_GOAL OF THE EXERCISE_
In full and word for word, copy the records that follow.

<<<<

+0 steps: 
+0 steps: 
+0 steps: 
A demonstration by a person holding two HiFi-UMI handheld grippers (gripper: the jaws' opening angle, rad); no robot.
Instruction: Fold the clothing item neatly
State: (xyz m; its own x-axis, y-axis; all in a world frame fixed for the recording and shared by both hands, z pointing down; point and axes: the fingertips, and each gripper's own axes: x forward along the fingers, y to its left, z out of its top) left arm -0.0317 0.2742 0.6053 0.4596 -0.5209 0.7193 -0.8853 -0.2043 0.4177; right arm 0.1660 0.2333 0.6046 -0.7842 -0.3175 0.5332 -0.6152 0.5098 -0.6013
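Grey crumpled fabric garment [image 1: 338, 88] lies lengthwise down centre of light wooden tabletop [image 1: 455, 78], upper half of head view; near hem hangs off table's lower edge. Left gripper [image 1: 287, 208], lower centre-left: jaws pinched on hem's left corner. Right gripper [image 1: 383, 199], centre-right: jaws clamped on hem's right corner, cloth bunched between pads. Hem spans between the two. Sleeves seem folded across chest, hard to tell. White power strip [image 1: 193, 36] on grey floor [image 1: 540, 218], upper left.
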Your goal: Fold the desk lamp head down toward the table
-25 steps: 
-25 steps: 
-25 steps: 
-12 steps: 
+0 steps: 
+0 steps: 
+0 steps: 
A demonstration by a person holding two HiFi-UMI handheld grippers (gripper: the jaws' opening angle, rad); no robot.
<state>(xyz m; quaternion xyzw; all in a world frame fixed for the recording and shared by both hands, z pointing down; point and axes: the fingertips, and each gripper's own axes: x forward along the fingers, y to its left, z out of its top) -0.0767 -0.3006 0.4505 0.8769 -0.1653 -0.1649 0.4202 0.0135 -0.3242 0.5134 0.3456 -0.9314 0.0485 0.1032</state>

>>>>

_SOLUTION TO THIS TASK_
+0 steps: 
+0 steps: 
+0 steps: 
A demonstration by a person holding two HiFi-UMI handheld grippers (gripper: the jaws' opening angle, rad); no robot.
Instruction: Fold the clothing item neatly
State: (xyz m; its own x-axis, y-axis; all in a world frame fixed for the recording and shared by both hands, z pointing down; point and axes: the fingertips, and each gripper's own axes: x forward along the fingers, y to its left, z out of its top) left arm -0.0317 0.2742 0.6053 0.4596 -0.5209 0.7193 -0.8853 -0.2043 0.4177; right arm 0.1660 0.2333 0.6046 -0.7842 -0.3175 0.5332 -0.6152 0.5098 -0.6013
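Grey crumpled fabric garment [image 1: 338, 88] lies lengthwise down centre of light wooden tabletop [image 1: 455, 78], upper half of head view; near hem hangs off table's lower edge. Left gripper [image 1: 287, 208], lower centre-left: jaws pinched on hem's left corner. Right gripper [image 1: 383, 199], centre-right: jaws clamped on hem's right corner, cloth bunched between pads. Hem spans between the two. Sleeves seem folded across chest, hard to tell. White power strip [image 1: 193, 36] on grey floor [image 1: 540, 218], upper left.
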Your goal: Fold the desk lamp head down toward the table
-25 steps: 
-25 steps: 
-25 steps: 
-12 steps: 
+0 steps: 
+0 steps: 
+0 steps: 
A demonstration by a person holding two HiFi-UMI handheld grippers (gripper: the jaws' opening angle, rad); no robot.
<state>(xyz m; quaternion xyzw; all in a world frame fixed for the recording and shared by both hands, z pointing down; point and axes: the fingertips, and each gripper's own axes: x forward along the fingers, y to its left, z out of its top) -0.0767 -0.3006 0.4505 0.8769 -0.1653 -0.1649 0.4202 0.0135 -0.3242 0.5134 0.3456 -0.9314 0.0485 0.1032</state>

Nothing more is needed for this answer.